* ASSIGNMENT
Output the data below in full, character for character.

═════ DATA SHOWN

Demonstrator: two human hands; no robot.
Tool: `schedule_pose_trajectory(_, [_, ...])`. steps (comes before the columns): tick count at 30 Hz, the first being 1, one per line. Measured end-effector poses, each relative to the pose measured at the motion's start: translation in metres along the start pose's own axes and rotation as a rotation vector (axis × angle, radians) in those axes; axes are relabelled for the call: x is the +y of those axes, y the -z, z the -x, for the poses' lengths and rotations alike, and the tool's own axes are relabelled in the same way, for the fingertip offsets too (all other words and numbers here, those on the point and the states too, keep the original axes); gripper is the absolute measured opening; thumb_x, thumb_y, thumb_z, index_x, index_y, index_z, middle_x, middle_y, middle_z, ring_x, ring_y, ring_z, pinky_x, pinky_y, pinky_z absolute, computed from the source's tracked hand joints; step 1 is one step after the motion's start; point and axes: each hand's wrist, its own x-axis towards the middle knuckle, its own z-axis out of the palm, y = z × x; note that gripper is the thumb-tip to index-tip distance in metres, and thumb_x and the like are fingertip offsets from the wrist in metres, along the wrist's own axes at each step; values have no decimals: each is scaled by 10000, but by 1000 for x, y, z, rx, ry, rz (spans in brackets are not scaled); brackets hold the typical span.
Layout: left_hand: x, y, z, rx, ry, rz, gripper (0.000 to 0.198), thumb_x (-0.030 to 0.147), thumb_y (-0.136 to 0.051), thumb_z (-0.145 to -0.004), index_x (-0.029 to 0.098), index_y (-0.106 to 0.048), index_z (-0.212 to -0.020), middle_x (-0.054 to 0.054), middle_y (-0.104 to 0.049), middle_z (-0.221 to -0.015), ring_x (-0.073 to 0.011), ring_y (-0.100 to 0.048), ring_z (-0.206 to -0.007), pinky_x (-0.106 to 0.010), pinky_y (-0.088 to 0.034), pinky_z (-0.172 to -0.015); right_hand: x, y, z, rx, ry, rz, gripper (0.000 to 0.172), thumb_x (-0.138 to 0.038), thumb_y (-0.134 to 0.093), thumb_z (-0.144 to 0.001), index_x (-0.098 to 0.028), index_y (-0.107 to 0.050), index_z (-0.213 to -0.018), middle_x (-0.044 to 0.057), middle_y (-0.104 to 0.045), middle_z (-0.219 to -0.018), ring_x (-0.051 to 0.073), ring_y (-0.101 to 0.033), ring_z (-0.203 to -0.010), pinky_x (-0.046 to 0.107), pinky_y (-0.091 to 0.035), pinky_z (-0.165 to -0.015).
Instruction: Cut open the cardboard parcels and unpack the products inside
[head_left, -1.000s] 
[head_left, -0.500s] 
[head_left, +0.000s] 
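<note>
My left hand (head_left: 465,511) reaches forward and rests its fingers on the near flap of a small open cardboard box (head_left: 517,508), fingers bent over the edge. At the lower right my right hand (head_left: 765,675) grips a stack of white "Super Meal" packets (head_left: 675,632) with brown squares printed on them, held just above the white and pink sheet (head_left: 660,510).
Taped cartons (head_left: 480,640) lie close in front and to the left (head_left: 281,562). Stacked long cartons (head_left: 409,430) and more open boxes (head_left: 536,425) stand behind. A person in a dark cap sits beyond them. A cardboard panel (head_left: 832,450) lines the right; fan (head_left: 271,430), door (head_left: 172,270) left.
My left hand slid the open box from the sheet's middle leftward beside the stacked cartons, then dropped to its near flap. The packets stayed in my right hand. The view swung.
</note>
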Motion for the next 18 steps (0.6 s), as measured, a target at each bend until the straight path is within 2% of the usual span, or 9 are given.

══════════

* SOLUTION FOR THIS EXERCISE
Demonstrator: two human hands; no robot.
Tool: `schedule_pose_trajectory(_, [_, ...])`. steps (comes before the columns): tick count at 30 Hz, the first being 1, one per line. Measured end-effector poses, each relative to the pose measured at the motion's start: translation in metres along the start pose's own axes and rotation as a rotation vector (axis × angle, radians) in those axes; axes are relabelled for the call: x is the +y of those axes, y the -z, z the -x, for the poses' lengths and rotations alike, and the tool's own axes are relabelled in the same way, for the fingertip offsets too (all other words and numbers here, those on the point and the states too, keep the original axes); gripper is the absolute measured opening; thumb_x, thumb_y, thumb_z, index_x, index_y, index_z, middle_x, middle_y, middle_z, ring_x, ring_y, ring_z, pinky_x, pinky_y, pinky_z absolute, computed from the source's tracked hand joints; step 1 is one step after the motion's start; point and axes: each hand's wrist, its own x-axis towards the middle knuckle, its own z-axis out of the palm, y = z × x; note that gripper is the thumb-tip to index-tip distance in metres, and thumb_x and the like are fingertip offsets from the wrist in metres, along the wrist's own axes at each step; values have no decimals: each is scaled by 10000, but by 1000 for x, y, z, rx, ry, rz (spans in brackets are not scaled); brackets hold the typical span.
Layout: left_hand: x, y, z, rx, ry, rz, gripper (0.000 to 0.198), thumb_x (-0.030 to 0.147), thumb_y (-0.136 to 0.051), thumb_z (-0.145 to -0.004), index_x (-0.029 to 0.098), index_y (-0.106 to 0.048), index_z (-0.212 to -0.020), middle_x (-0.054 to 0.054), middle_y (-0.104 to 0.049), middle_z (-0.221 to -0.015), ring_x (-0.073 to 0.011), ring_y (-0.100 to 0.048), ring_z (-0.206 to -0.007), pinky_x (-0.106 to 0.010), pinky_y (-0.088 to 0.034), pinky_z (-0.172 to -0.015); right_hand: x, y, z, rx, ry, rz, gripper (0.000 to 0.172), thumb_x (-0.138 to 0.038), thumb_y (-0.134 to 0.093), thumb_z (-0.144 to 0.001), index_x (-0.098 to 0.028), index_y (-0.107 to 0.050), index_z (-0.213 to -0.018), middle_x (-0.044 to 0.057), middle_y (-0.104 to 0.045), middle_z (-0.219 to -0.018), ring_x (-0.051 to 0.073), ring_y (-0.101 to 0.033), ring_z (-0.203 to -0.010), pinky_x (-0.046 to 0.107), pinky_y (-0.091 to 0.035), pinky_z (-0.165 to -0.015).
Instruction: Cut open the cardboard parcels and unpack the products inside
[head_left, -1.000s] 
[head_left, -0.500s] 
[head_left, +0.000s] 
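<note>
My left hand (head_left: 465,511) reaches forward and rests its fingers on the near flap of a small open cardboard box (head_left: 517,508), fingers bent over the edge. At the lower right my right hand (head_left: 765,675) grips a stack of white "Super Meal" packets (head_left: 675,632) with brown squares printed on them, held just above the white and pink sheet (head_left: 660,510).
Taped cartons (head_left: 480,640) lie close in front and to the left (head_left: 281,562). Stacked long cartons (head_left: 409,430) and more open boxes (head_left: 536,425) stand behind. A person in a dark cap sits beyond them. A cardboard panel (head_left: 832,450) lines the right; fan (head_left: 271,430), door (head_left: 172,270) left.
My left hand slid the open box from the sheet's middle leftward beside the stacked cartons, then dropped to its near flap. The packets stayed in my right hand. The view swung.
</note>
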Motion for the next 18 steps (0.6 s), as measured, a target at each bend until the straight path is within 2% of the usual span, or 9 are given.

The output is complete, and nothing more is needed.